Problem: When the string "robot" appears in a line of the records, show the whole line.

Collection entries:

---+---

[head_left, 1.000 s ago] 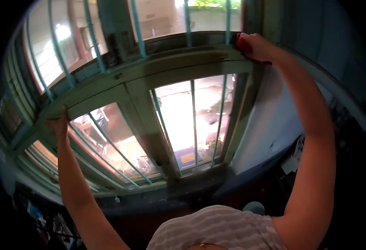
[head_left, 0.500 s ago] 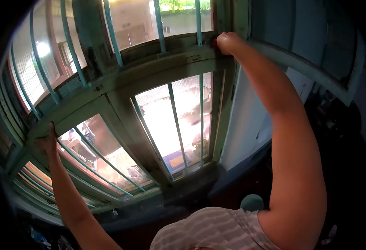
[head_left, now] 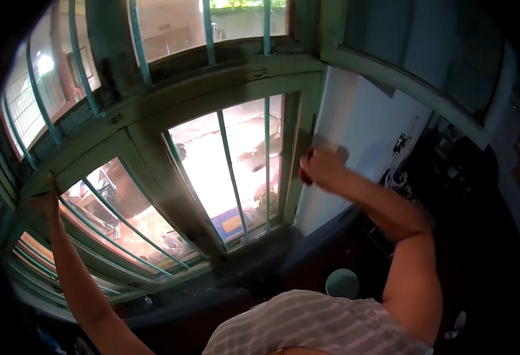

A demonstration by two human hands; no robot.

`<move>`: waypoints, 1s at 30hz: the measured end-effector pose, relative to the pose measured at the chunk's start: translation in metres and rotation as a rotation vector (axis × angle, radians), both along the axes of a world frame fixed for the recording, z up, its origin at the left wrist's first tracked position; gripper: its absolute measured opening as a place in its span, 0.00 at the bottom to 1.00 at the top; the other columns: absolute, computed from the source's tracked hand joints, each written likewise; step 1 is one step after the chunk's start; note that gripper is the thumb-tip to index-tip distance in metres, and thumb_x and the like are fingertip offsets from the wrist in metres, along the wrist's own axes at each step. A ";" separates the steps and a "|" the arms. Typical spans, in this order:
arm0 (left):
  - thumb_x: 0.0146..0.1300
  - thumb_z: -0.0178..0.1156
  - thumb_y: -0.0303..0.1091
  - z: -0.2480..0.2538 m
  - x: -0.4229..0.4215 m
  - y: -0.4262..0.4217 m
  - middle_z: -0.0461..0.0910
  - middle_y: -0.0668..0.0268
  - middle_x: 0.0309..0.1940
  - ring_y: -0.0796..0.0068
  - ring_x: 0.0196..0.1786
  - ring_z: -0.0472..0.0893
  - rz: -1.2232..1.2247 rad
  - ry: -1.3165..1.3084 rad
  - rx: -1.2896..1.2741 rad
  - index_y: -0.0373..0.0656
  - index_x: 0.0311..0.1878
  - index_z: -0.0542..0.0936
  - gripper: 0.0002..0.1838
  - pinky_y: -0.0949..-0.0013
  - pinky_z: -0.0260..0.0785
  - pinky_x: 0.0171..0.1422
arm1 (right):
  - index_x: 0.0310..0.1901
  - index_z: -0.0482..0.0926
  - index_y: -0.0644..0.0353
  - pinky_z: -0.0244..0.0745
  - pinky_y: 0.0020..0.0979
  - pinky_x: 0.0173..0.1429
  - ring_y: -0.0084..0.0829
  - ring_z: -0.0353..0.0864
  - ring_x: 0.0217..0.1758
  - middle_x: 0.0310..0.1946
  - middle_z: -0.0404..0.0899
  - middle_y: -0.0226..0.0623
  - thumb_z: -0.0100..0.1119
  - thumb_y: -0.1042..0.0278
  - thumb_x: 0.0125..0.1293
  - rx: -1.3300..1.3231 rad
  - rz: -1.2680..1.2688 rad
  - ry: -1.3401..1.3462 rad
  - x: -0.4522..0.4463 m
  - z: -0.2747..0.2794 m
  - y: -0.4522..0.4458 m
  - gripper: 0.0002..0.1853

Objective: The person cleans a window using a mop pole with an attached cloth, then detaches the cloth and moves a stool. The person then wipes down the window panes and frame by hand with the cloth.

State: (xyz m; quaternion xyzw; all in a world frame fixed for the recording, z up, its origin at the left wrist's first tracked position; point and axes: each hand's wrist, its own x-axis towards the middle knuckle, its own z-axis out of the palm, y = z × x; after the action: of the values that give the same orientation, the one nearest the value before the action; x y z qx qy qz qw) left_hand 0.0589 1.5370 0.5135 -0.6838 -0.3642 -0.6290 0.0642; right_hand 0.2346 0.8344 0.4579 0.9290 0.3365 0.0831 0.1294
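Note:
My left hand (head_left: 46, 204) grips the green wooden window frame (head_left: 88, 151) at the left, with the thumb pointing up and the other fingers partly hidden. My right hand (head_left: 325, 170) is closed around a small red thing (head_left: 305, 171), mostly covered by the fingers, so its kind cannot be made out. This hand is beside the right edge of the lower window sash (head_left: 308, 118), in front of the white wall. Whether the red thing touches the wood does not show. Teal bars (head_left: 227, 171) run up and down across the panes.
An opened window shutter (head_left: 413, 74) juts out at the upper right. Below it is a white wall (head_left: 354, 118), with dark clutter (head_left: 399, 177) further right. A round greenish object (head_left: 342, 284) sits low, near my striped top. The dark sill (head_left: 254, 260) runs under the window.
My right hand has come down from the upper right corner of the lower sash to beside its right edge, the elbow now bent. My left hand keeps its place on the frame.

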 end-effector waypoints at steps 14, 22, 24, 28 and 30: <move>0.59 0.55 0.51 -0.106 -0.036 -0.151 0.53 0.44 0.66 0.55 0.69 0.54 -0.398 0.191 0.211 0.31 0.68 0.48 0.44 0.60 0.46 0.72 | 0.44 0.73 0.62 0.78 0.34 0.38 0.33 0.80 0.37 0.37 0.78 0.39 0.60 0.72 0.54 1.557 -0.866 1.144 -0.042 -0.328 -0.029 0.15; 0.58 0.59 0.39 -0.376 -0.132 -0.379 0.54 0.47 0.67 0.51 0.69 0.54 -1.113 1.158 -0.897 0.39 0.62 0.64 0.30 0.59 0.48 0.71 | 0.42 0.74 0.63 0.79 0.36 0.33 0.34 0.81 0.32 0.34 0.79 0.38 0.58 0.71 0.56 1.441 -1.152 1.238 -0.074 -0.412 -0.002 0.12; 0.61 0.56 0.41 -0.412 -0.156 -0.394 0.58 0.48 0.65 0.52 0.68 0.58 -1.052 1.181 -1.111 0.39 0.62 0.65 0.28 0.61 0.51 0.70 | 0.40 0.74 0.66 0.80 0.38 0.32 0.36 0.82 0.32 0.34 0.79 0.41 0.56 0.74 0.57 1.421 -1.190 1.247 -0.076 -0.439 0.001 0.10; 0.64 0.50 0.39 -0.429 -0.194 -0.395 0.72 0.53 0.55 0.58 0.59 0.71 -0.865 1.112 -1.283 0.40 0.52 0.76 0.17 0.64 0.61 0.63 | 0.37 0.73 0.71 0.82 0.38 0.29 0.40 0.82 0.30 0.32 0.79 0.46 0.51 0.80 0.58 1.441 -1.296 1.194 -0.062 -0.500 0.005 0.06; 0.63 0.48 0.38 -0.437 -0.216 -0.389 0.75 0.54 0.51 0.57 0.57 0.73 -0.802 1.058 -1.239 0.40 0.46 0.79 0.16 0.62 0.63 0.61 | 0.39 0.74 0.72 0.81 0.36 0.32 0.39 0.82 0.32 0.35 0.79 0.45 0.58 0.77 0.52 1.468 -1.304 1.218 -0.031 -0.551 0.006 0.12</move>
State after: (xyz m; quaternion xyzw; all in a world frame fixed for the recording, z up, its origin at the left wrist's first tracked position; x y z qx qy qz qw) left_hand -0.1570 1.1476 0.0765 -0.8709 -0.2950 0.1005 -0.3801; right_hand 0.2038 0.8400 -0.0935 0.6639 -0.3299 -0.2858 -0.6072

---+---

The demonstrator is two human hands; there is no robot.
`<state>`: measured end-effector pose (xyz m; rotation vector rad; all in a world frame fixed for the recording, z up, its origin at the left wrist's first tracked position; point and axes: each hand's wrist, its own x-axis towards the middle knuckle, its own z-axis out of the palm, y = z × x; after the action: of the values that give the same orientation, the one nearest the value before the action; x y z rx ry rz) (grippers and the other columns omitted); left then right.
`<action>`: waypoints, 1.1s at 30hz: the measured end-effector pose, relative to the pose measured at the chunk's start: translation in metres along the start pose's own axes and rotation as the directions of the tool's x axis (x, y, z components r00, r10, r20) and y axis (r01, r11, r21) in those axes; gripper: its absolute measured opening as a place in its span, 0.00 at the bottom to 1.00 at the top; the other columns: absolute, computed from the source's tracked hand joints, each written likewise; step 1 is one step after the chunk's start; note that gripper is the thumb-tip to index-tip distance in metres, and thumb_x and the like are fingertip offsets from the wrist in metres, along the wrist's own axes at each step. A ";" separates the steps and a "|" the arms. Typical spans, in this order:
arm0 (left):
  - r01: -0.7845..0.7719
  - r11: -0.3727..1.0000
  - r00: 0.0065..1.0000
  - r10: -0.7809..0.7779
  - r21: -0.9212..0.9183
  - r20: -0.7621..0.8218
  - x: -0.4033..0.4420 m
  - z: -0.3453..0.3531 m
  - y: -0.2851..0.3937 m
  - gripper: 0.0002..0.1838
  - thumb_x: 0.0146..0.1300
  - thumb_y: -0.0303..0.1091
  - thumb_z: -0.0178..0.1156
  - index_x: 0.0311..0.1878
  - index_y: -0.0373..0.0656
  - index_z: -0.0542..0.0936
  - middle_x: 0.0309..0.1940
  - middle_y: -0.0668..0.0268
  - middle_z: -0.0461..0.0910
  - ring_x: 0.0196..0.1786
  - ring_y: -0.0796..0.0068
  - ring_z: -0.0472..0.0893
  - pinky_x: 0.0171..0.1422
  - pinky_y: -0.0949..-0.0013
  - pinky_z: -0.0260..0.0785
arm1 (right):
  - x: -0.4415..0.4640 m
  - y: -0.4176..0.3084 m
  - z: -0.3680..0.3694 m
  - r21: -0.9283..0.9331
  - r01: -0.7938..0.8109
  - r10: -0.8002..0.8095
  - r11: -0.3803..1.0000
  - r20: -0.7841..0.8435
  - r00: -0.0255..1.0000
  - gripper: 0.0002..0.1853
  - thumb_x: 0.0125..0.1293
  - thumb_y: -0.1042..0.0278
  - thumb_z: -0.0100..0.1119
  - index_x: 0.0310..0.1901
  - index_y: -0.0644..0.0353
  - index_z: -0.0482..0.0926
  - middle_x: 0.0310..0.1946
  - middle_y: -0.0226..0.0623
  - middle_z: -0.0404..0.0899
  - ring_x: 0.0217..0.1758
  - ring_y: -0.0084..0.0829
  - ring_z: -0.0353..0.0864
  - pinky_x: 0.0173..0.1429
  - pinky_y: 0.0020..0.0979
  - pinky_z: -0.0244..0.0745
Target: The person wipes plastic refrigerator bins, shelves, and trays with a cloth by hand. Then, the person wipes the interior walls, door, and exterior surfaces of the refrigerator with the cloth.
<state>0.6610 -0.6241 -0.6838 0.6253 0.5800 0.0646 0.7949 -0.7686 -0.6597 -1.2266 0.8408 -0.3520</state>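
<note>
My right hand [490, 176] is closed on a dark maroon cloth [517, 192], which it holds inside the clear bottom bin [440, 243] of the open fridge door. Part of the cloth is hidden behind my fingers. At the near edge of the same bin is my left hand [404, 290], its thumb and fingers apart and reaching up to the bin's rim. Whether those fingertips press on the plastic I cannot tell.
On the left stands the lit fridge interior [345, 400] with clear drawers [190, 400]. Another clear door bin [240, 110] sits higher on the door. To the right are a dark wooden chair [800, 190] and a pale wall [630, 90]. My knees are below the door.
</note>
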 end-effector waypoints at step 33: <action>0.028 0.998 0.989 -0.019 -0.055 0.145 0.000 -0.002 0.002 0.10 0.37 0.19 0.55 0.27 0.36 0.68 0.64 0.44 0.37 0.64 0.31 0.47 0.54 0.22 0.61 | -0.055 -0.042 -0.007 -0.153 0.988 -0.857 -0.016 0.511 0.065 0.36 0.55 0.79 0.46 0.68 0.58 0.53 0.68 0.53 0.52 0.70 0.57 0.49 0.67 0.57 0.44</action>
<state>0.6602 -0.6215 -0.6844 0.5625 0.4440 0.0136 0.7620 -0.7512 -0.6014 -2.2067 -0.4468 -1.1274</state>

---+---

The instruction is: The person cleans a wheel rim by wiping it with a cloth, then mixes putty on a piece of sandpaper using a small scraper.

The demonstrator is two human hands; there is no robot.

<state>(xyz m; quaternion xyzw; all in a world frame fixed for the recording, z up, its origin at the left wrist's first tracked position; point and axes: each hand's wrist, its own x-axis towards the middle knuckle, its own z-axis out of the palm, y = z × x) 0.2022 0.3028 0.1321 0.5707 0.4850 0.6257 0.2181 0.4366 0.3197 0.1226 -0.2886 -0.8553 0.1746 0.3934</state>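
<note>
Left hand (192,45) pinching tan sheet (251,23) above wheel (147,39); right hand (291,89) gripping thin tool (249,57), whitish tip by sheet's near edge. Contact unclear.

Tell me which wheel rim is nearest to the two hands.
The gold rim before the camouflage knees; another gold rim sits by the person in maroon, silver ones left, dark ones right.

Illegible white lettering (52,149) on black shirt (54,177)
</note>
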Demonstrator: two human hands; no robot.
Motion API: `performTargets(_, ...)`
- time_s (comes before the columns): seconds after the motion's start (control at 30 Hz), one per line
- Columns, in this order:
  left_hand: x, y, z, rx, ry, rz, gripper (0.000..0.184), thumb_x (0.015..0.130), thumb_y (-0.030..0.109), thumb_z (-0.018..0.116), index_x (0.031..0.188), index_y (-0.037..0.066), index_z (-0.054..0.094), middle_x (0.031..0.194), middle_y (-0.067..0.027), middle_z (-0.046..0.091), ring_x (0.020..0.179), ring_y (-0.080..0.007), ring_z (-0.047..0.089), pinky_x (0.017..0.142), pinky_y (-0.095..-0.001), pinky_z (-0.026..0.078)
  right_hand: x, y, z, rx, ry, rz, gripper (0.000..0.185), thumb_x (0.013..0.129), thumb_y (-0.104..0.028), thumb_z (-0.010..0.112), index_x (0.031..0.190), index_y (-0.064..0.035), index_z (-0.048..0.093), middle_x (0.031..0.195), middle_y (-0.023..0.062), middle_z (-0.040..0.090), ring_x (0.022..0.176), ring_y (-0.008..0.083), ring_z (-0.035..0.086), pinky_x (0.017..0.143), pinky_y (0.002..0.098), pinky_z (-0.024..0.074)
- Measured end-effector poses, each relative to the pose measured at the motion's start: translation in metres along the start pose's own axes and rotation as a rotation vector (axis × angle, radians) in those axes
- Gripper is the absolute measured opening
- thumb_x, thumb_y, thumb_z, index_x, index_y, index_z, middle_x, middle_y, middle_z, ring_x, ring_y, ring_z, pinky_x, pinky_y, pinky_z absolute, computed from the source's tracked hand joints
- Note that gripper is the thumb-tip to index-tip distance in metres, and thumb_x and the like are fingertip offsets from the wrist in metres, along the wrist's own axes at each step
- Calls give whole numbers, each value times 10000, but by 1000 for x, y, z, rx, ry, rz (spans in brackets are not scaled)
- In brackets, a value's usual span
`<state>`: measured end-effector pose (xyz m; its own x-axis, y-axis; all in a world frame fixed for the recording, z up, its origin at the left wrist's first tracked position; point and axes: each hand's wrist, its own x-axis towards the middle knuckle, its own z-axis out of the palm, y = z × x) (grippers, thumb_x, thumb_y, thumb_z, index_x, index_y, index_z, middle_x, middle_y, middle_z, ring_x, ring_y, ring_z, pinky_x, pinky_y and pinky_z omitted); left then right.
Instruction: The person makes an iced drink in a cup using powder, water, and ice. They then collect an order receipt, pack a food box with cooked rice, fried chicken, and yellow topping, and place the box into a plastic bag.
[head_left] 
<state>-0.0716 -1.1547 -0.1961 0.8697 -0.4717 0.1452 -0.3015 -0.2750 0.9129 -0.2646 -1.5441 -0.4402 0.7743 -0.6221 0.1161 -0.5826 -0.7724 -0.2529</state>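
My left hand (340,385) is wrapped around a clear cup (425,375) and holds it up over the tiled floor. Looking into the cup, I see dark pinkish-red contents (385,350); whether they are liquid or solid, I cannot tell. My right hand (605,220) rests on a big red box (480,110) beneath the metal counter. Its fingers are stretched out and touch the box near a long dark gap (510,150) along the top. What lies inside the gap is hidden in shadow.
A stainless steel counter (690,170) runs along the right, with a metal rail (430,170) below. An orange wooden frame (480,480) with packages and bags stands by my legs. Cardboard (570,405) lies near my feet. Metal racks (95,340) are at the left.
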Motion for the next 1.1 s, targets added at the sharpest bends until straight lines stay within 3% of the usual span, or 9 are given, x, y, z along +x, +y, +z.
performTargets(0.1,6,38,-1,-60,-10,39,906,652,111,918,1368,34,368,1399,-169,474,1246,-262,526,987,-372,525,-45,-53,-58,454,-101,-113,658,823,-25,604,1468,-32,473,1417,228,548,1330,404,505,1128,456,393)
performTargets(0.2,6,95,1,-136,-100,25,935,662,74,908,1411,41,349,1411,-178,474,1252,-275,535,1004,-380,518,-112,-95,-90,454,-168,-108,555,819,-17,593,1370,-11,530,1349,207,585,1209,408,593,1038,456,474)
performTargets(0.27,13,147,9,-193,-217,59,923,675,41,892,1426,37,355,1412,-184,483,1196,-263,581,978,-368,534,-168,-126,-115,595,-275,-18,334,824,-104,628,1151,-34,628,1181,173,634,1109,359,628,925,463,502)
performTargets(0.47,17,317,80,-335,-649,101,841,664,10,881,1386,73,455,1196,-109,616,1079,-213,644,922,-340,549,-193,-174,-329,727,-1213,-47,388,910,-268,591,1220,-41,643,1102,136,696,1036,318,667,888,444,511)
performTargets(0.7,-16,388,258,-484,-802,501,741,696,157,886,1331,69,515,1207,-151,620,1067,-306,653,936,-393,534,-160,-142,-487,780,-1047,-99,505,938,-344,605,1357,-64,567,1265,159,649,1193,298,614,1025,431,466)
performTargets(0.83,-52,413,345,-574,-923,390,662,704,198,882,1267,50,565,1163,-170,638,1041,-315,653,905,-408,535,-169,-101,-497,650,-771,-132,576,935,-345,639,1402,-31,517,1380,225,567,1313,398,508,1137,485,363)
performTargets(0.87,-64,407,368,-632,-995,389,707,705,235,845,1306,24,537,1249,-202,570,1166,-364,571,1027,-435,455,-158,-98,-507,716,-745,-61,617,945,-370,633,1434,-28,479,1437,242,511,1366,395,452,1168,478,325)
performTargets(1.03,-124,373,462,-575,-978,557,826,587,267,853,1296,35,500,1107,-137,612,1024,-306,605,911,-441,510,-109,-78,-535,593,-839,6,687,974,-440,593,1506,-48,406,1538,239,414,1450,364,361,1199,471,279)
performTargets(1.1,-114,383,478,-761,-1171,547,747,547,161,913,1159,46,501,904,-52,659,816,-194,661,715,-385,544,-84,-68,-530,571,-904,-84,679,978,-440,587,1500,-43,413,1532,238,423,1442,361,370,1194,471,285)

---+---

Completed exercise:
A demonstration by two human hands; no robot.
The demonstrator is two human hands; there is no robot.
The demonstrator is two human hands; there is no robot.
Demonstrator: two human hands; no robot.

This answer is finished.